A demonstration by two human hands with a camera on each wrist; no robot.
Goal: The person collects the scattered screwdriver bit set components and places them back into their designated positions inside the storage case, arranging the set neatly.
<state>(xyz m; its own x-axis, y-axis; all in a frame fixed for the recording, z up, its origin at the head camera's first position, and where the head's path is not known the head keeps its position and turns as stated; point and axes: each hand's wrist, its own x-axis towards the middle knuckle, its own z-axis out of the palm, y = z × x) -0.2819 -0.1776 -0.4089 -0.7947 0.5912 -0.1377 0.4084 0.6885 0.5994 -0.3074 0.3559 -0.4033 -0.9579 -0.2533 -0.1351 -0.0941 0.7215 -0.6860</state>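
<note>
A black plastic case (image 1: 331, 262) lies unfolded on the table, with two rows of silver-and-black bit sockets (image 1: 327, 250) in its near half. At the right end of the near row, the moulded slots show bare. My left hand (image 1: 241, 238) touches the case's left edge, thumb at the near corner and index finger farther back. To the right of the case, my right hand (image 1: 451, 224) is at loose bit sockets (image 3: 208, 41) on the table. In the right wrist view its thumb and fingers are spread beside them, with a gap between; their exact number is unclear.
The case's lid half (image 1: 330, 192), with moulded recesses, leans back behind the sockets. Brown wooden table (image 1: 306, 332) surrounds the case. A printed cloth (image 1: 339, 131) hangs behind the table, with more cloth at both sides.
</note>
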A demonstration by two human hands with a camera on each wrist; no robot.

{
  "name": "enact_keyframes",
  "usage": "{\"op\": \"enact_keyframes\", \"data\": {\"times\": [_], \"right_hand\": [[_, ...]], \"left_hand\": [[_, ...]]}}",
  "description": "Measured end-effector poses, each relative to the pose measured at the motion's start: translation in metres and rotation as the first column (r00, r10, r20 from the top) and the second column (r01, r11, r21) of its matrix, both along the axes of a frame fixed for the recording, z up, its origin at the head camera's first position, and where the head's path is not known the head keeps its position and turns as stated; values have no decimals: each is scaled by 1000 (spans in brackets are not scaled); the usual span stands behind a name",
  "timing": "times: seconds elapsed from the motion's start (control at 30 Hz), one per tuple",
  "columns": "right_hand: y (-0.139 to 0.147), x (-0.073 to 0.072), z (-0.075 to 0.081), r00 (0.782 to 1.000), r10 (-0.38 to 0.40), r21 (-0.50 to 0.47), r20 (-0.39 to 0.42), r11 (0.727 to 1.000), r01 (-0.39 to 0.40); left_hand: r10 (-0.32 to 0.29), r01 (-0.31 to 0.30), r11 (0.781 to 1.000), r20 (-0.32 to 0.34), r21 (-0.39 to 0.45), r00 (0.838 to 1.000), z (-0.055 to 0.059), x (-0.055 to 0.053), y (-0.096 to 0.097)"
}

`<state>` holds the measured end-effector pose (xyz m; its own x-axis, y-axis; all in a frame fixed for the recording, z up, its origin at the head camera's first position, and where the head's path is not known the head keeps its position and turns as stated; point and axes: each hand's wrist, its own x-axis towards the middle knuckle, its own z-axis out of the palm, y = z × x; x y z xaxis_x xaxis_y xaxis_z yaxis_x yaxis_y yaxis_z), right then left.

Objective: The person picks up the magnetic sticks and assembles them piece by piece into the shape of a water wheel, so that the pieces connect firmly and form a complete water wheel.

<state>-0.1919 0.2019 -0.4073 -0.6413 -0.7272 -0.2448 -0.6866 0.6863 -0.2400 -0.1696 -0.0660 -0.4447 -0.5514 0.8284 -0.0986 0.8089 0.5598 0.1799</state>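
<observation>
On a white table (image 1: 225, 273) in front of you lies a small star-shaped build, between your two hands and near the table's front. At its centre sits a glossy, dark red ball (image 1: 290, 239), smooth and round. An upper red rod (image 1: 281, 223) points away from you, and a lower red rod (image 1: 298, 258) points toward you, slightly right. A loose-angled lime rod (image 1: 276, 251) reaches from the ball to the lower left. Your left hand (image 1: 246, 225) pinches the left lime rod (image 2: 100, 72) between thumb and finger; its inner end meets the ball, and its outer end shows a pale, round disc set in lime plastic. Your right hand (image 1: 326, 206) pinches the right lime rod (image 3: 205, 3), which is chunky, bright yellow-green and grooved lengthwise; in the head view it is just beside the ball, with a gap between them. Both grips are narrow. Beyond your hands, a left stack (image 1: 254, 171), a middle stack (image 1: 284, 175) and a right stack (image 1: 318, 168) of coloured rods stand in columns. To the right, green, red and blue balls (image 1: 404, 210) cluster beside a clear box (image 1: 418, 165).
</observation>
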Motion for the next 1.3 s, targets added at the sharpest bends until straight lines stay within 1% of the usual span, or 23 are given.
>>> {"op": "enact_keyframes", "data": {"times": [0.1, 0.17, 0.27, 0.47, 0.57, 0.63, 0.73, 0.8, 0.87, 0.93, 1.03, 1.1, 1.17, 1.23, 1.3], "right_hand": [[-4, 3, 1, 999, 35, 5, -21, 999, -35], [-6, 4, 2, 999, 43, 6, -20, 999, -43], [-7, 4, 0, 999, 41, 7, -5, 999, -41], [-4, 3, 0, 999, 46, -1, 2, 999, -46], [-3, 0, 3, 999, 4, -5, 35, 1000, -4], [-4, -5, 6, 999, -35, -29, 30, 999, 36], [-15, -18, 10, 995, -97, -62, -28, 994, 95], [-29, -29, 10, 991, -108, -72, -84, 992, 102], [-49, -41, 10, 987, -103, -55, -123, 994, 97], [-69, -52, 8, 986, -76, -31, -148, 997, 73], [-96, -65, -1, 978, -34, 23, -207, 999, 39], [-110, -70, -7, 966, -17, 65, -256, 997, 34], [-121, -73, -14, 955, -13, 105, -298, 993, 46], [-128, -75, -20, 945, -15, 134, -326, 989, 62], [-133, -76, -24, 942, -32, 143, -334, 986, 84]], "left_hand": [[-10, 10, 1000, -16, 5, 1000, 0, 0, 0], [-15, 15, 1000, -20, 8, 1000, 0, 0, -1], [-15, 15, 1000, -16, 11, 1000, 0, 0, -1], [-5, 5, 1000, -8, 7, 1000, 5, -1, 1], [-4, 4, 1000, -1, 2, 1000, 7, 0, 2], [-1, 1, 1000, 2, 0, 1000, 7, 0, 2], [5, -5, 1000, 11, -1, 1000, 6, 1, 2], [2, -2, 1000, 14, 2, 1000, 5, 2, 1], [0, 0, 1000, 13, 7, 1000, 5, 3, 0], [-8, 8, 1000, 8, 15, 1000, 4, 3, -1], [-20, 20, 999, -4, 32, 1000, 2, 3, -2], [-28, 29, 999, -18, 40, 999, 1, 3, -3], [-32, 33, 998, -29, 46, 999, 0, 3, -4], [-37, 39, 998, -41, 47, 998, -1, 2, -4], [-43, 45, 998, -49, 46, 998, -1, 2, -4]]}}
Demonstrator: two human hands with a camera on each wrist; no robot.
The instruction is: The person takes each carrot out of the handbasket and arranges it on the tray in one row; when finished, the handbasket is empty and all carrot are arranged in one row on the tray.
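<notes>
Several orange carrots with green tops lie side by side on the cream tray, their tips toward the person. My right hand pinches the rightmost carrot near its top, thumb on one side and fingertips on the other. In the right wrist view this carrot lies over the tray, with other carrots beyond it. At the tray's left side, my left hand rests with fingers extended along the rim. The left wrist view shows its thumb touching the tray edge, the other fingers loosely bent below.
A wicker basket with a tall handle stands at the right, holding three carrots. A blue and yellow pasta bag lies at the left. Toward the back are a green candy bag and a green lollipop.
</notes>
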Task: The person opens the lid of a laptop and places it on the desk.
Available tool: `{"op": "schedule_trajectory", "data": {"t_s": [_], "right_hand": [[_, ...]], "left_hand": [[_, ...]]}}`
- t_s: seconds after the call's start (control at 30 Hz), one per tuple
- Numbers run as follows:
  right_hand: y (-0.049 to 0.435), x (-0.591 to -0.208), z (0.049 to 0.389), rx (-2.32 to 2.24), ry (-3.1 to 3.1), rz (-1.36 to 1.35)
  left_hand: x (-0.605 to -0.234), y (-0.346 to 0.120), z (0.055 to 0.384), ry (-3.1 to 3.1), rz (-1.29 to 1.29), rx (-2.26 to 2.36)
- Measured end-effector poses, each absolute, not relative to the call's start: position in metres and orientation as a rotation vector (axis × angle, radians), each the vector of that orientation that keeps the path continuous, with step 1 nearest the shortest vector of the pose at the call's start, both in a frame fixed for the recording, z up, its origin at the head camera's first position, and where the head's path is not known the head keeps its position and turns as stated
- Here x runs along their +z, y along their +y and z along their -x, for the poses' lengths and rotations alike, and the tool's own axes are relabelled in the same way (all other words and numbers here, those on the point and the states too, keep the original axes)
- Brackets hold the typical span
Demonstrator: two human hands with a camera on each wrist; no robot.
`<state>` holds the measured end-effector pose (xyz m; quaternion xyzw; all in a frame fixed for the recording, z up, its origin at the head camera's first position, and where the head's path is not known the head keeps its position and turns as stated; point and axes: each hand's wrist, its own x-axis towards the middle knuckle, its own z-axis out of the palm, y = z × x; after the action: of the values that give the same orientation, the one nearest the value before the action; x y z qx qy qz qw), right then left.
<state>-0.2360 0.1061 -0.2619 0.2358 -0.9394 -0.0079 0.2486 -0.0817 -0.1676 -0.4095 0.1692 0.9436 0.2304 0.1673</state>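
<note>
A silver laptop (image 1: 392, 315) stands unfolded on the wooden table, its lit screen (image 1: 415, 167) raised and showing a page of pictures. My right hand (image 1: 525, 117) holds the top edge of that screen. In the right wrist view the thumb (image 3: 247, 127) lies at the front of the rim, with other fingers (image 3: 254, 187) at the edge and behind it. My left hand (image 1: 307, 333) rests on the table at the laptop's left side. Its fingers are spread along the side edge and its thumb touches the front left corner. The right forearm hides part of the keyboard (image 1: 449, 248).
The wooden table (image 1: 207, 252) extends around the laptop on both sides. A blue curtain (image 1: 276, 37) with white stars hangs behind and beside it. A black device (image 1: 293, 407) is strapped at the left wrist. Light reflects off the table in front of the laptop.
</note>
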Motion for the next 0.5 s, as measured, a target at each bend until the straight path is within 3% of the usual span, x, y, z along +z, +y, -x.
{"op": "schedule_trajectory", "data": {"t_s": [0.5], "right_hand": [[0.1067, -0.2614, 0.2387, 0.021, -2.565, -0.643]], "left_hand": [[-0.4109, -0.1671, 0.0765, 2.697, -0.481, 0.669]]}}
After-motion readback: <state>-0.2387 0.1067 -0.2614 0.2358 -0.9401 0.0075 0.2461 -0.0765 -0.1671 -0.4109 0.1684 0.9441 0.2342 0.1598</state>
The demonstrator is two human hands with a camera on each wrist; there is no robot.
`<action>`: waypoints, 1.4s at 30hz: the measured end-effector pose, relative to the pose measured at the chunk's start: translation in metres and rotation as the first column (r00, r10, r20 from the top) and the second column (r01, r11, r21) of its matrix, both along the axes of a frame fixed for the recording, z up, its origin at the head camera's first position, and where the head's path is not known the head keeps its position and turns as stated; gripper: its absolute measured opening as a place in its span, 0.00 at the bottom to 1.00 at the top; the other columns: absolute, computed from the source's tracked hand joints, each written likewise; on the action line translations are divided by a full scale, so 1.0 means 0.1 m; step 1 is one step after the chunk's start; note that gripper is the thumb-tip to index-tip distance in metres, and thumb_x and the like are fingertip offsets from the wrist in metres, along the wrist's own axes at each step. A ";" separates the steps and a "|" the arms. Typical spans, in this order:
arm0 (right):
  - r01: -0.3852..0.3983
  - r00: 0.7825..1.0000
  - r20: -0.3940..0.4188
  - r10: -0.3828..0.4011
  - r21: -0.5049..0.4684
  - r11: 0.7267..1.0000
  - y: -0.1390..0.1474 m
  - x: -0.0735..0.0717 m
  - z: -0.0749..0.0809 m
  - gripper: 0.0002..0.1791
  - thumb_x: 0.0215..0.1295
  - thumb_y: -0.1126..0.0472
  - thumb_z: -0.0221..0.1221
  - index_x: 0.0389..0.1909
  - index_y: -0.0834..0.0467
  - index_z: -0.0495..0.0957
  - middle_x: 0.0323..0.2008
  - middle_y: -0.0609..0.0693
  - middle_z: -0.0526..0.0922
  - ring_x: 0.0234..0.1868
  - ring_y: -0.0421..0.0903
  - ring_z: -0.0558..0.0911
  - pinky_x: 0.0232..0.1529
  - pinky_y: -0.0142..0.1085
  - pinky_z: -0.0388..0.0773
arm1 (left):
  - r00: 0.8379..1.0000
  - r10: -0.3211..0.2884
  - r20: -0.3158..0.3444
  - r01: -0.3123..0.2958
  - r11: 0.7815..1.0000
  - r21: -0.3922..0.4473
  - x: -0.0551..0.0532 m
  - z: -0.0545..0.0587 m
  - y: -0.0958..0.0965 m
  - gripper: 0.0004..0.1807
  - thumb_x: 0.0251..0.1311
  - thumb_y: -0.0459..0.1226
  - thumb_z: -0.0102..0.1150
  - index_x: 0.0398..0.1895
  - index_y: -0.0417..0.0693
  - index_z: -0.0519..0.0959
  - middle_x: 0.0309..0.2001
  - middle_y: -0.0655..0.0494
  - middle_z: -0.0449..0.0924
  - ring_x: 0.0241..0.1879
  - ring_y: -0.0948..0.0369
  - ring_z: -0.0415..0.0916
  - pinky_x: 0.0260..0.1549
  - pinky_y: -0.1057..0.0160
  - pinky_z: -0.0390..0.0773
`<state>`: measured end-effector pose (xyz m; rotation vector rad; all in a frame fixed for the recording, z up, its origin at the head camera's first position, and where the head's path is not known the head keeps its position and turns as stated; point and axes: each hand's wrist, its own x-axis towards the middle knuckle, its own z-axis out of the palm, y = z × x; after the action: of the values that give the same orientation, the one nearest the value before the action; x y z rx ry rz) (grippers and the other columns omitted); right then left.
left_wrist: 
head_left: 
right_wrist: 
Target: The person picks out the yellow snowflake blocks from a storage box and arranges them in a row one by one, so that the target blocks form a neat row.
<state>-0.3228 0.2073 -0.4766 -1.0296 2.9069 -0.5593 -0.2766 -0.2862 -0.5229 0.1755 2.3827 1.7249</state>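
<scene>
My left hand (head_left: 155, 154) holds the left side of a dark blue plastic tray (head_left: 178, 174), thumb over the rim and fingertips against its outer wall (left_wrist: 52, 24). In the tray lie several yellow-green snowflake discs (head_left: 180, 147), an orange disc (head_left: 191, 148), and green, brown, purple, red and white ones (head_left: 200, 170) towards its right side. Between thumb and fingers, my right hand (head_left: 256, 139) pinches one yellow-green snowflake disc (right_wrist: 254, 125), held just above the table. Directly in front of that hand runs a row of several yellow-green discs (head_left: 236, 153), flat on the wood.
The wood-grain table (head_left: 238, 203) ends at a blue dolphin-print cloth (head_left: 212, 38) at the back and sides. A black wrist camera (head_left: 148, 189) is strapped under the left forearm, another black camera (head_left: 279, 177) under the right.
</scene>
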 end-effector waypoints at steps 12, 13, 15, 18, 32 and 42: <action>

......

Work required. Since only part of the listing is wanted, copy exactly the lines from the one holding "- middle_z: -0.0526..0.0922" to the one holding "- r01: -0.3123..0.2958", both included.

Response.
  - middle_z: -0.0526..0.0922
  - ring_x: 0.0234..0.1868
  - ring_y: -0.0421..0.0903
  - ring_z: -0.0558..0.0911
  - pinky_x: 0.0232..0.1529
  - pinky_y: -0.0142..0.1085
  - pinky_z: -0.0388..0.0773
arm1 (left):
  - r00: 0.8379..1.0000
  - r10: -0.3211..0.2884
  - r20: -0.3158..0.3444
  - r01: -0.3123..0.2958

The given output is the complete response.